» YOUR OBJECTIVE: Go to the line holding "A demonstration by" in the entries below and write out exactly every line down to and including the line holding "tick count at".

» EXERCISE DATA:
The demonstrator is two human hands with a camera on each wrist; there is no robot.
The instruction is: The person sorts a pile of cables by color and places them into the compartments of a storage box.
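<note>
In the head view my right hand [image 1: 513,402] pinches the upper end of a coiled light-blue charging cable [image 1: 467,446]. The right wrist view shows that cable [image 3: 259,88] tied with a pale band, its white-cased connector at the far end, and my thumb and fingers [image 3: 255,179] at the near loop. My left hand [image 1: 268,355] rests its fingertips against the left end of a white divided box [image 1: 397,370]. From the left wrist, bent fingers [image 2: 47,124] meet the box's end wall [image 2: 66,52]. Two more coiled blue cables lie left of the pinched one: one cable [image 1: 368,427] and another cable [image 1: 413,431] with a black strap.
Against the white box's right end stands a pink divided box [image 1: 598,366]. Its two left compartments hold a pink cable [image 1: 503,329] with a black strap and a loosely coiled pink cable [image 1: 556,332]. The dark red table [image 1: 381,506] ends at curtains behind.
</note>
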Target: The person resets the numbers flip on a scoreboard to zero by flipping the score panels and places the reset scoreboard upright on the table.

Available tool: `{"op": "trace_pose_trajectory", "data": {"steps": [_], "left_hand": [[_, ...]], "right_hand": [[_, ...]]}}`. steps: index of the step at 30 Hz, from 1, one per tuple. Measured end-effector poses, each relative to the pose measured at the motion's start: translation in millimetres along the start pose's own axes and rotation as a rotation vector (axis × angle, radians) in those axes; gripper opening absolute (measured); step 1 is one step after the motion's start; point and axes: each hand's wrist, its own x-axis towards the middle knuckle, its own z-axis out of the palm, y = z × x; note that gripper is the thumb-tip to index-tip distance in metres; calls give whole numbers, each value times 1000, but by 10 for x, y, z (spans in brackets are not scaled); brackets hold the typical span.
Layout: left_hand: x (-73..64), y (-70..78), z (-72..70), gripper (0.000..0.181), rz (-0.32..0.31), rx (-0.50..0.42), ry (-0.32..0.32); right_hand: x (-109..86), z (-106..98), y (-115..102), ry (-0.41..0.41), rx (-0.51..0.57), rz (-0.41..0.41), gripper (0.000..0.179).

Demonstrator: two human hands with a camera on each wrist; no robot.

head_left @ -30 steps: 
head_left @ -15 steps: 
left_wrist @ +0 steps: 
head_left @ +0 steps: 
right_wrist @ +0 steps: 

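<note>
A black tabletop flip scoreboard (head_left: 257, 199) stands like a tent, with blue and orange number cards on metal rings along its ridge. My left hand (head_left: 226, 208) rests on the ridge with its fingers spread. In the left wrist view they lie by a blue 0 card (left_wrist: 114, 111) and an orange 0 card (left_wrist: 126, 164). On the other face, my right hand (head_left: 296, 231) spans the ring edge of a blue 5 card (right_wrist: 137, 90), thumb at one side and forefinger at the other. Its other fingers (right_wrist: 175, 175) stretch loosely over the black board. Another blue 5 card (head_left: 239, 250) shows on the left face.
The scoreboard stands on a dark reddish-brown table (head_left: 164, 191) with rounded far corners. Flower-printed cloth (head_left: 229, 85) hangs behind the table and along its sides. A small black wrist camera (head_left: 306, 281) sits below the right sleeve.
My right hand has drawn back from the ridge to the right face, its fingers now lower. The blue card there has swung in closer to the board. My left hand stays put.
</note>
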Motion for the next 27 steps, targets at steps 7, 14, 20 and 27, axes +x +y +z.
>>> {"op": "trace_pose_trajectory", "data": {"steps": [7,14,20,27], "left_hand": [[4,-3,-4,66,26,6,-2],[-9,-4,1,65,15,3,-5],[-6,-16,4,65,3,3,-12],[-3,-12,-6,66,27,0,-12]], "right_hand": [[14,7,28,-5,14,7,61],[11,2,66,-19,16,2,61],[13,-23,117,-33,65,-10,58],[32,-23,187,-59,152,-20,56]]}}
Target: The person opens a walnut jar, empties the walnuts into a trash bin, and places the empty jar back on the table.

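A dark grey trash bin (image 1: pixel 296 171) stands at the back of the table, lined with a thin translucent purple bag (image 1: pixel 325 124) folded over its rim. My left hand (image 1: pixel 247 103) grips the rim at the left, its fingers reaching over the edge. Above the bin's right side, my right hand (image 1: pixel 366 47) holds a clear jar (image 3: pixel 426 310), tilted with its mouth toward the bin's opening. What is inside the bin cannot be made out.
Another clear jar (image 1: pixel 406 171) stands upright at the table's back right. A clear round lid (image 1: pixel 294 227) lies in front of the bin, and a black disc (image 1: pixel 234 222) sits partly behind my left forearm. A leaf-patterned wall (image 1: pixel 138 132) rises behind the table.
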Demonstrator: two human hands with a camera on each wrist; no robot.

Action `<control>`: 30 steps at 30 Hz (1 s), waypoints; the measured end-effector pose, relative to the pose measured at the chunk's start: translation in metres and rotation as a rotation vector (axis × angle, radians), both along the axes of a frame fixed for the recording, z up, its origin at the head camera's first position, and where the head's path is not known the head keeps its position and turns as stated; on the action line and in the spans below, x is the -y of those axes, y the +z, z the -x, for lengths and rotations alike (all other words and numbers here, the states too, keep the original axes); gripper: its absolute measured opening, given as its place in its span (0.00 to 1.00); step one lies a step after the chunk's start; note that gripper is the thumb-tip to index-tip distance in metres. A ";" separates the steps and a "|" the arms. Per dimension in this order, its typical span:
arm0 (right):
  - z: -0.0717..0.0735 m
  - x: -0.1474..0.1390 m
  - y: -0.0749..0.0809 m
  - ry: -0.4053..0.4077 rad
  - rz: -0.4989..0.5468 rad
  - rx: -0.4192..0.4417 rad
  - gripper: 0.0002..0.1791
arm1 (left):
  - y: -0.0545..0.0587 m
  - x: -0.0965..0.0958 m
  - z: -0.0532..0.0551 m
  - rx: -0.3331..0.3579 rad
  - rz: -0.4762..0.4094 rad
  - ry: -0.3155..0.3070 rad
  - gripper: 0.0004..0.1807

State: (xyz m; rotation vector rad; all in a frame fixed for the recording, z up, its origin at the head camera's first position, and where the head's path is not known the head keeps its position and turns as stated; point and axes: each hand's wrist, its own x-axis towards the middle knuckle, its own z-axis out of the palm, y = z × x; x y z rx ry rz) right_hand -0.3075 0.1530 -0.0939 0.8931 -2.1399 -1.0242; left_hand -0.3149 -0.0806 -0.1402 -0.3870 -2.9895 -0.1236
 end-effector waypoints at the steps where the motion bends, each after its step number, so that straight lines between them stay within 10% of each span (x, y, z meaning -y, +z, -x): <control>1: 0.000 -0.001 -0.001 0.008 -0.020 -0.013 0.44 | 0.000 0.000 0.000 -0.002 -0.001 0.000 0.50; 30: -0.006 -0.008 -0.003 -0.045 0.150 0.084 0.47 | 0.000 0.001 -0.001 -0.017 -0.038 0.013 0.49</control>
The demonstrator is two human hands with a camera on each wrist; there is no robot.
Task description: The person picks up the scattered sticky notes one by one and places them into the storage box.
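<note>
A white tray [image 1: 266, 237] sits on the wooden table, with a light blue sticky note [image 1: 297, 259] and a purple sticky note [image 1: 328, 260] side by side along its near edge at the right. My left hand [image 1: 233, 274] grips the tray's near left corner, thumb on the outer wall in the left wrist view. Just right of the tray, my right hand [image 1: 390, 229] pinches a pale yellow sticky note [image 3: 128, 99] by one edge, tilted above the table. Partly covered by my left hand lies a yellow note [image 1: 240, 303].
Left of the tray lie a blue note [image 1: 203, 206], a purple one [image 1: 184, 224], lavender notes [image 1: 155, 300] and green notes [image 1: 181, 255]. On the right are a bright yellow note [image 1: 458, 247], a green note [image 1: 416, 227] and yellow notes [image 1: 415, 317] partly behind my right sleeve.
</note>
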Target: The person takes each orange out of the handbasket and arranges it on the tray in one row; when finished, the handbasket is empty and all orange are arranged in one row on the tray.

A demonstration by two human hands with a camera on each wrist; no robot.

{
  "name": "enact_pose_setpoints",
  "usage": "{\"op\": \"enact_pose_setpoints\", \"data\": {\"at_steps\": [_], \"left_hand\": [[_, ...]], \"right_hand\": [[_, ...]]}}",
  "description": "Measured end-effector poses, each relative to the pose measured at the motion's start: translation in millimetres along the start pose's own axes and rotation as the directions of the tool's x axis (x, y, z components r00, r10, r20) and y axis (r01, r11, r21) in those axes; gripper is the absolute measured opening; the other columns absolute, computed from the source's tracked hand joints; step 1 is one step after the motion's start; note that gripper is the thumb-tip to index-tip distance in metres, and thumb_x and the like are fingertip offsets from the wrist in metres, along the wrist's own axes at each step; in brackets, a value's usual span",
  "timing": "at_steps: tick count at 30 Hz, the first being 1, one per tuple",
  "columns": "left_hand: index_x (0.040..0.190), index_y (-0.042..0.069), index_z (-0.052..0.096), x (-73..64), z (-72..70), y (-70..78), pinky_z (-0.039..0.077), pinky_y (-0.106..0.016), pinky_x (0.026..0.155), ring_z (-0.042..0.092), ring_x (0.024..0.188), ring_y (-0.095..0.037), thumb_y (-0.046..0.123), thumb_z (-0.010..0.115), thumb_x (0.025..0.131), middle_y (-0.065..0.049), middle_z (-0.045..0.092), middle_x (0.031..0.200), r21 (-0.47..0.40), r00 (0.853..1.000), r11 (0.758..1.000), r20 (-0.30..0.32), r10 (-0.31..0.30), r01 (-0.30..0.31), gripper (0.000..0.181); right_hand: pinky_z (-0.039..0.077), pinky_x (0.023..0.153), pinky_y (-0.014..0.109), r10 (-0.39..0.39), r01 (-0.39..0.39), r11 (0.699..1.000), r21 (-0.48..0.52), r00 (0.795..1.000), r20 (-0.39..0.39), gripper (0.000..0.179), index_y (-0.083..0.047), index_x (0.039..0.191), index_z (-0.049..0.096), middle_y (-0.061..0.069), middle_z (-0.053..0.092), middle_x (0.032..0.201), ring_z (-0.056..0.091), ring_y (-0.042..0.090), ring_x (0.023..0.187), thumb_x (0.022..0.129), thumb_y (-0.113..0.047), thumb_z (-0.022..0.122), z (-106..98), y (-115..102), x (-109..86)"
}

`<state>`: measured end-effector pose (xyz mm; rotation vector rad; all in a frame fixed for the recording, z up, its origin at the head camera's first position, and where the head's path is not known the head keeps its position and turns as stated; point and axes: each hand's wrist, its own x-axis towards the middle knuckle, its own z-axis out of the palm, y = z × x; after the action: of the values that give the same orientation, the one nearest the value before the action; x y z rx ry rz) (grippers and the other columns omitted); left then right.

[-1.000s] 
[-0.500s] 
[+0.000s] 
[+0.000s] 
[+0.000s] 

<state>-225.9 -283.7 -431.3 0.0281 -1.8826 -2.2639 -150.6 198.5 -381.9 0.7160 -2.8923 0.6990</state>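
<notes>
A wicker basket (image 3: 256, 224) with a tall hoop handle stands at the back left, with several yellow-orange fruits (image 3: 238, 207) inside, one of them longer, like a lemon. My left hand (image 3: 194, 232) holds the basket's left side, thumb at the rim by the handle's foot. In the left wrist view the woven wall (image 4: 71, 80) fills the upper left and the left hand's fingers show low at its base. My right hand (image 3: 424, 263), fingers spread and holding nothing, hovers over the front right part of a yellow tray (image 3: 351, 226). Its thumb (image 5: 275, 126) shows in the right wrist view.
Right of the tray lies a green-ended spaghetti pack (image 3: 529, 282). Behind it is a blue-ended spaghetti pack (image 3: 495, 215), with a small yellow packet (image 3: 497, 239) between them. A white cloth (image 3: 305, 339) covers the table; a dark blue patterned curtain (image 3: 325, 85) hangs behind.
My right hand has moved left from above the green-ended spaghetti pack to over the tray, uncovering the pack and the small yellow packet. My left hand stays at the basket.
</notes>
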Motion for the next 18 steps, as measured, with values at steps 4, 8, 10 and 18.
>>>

» ANSWER BOX:
A demonstration by two human hands with a camera on each wrist; no robot.

{
  "name": "enact_pose_setpoints",
  "usage": "{\"op\": \"enact_pose_setpoints\", \"data\": {\"at_steps\": [_], \"left_hand\": [[_, ...]], \"right_hand\": [[_, ...]]}}",
  "description": "Measured end-effector poses, each relative to the pose measured at the motion's start: translation in millimetres along the start pose's own axes and rotation as the directions of the tool's x axis (x, y, z components r00, r10, r20) and y axis (r01, r11, r21) in those axes; gripper is the absolute measured opening; the other columns absolute, computed from the source's tracked hand joints; step 1 is one step after the motion's start; note that gripper is the thumb-tip to index-tip distance in metres, and thumb_x and the like are fingertip offsets from the wrist in metres, along the wrist's own axes at each step; in brackets, a value's usual span",
  "timing": "at_steps: tick count at 30 Hz, the first being 1, one per tuple",

Output is complete for this exercise.